Rescue analgesic use was evaluated in two phase 3 studies, wherein 6-months (M) of elagolix (an oral, non-peptide GnRH antagonist) treatment was associated with improved dysmenorrhea and nonmenstrual pelvic pain compared to placebo in women with endometriosis-associated pain.METHODS:
Elaris EM-I (N=871) and Elaris EM-II (N=815) were randomized, double-blind, 6M, placebo-controlled phase 3 studies evaluating two elagolix doses (150mg once daily [QD] or 200mg twice daily [BID]) in women with moderate/severe endometriosis-associated pain. Women could use either naproxen and/or a single opioid as rescue analgesic (opioid varied by country). Daily pill counts were recorded in an electronic-diary.RESULTS:
At baseline, the mean daily rescue analgesic pill count ranged 0.7-0.9 across studies/doses. The mean percent decrease from baseline in average daily rescue analgesic pill count (any analgesic) was significantly greater compared to placebo for elagolix 200mg BID at M3 in Elaris EM-I and M6 in both studies (M6-least-squares mean percent change; Elaris EM-I:placebo=-24.7%, 150mg QD=-40.3%, P=0.121, 200mg BID=-59.9%, P<0.001; Elaris EM-II:placebo=-23.1%, 150mg QD=-26.9%, P=0.810, 200mg BID=-75.3%, P<0.001).
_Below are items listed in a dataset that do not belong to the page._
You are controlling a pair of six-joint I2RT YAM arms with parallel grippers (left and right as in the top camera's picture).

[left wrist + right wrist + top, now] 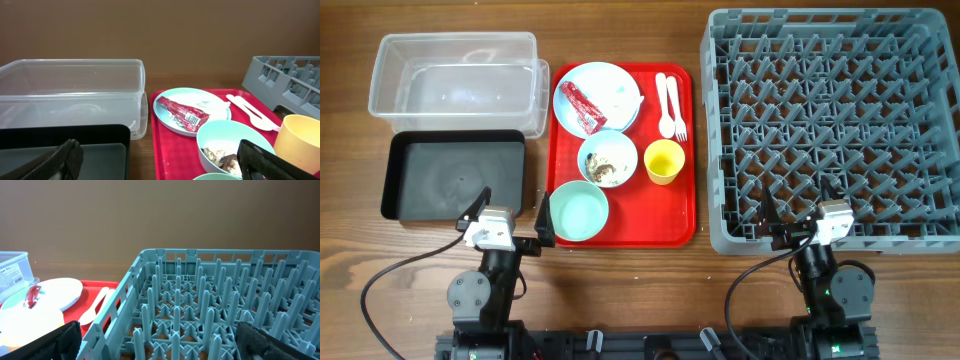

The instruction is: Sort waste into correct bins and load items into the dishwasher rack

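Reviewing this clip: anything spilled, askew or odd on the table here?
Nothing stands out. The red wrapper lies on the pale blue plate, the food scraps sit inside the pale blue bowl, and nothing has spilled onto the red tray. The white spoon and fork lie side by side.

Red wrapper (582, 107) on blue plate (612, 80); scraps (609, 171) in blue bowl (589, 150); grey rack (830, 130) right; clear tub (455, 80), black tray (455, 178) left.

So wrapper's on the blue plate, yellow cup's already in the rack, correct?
Not quite. The yellow cup sits on the red tray, not in the rack; overhead shows it. The wrapper is on the blue plate.
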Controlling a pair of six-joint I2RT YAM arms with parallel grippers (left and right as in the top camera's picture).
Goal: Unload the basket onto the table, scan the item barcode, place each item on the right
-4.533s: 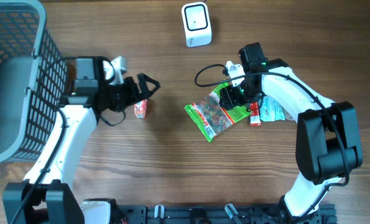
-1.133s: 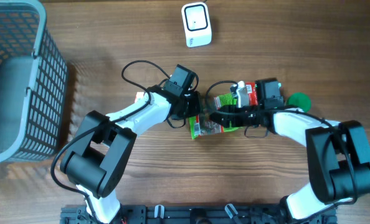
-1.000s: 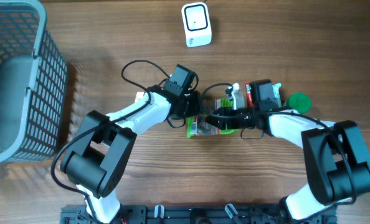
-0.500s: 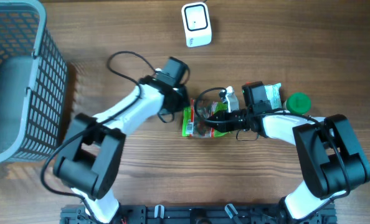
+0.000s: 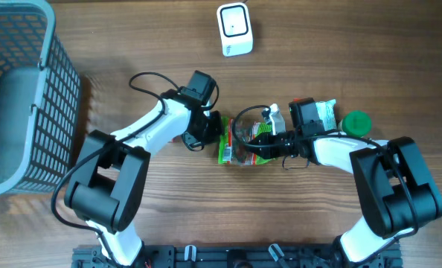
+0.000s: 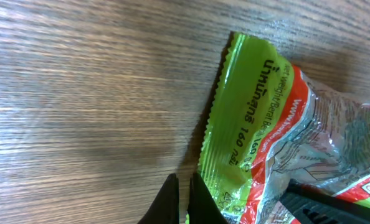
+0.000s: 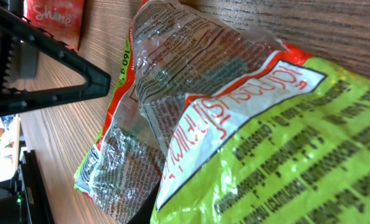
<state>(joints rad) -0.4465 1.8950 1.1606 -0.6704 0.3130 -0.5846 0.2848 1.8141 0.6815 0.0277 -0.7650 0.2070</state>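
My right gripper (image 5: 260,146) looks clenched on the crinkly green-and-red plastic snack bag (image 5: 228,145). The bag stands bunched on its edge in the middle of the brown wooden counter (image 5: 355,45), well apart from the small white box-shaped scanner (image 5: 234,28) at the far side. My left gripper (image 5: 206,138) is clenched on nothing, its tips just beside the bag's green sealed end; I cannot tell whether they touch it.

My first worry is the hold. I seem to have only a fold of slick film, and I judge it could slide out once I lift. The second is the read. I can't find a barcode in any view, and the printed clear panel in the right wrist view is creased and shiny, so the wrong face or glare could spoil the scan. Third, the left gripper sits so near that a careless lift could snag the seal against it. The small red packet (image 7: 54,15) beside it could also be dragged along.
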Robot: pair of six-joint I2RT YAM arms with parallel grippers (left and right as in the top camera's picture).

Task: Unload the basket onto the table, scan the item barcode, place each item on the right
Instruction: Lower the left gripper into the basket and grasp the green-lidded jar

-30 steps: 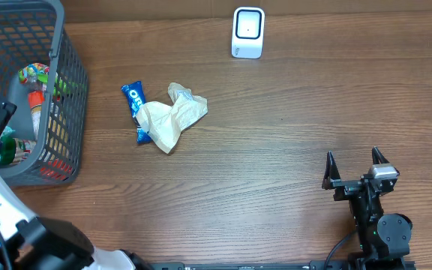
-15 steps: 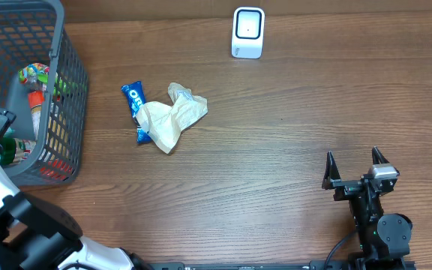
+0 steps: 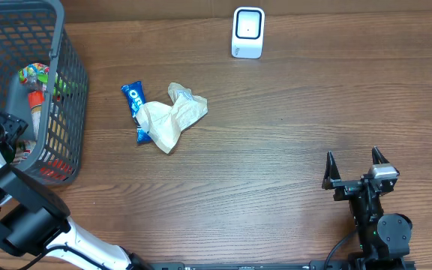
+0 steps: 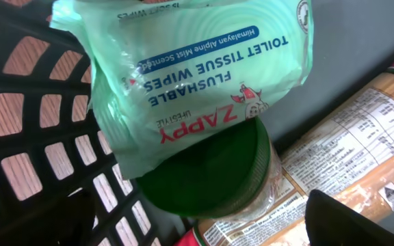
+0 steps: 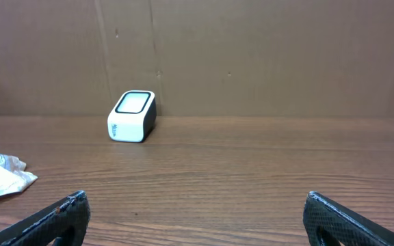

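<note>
Two grippers, both mine, both spread wide and holding nothing. My left gripper [image 4: 197,208] hangs inside the mesh basket [image 3: 70,90] at the table's nine o'clock. The Zappy flushable wipes pack [image 4: 204,75] lies just past my fingertips at twelve o'clock, overlapping a green jar lid [image 4: 211,171]. My right gripper [image 3: 355,171] sits at five o'clock, the scanner [image 3: 247,32] at twelve

In the basket [image 3: 70,90] at the table's [image 3: 276,150] far left corner a wipes pack [image 4: 197,68] lies on a jar [image 4: 211,178], a scanner [image 3: 247,32] stands at the far edge, and a bag [image 3: 172,116] overlaps a cookie packet [image 3: 133,98] between them.
</note>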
At M6 in each study, rescue analgesic use, based on percent change from baseline in average daily pill count, was significantly reduced compared to placebo for naproxen and opioid pill count in the 200mg BID dose group.CONCLUSION:
It was previously shown that elagolix treatment (150mg QD and 200mg BID) decreased pain in women with moderate/severe endometriosis-associated pain at M3 and M6. The current analysis shows that women treated with elagolix 200mg BID had the greatest decrease in rescue analgesic use compared to placebo at M6.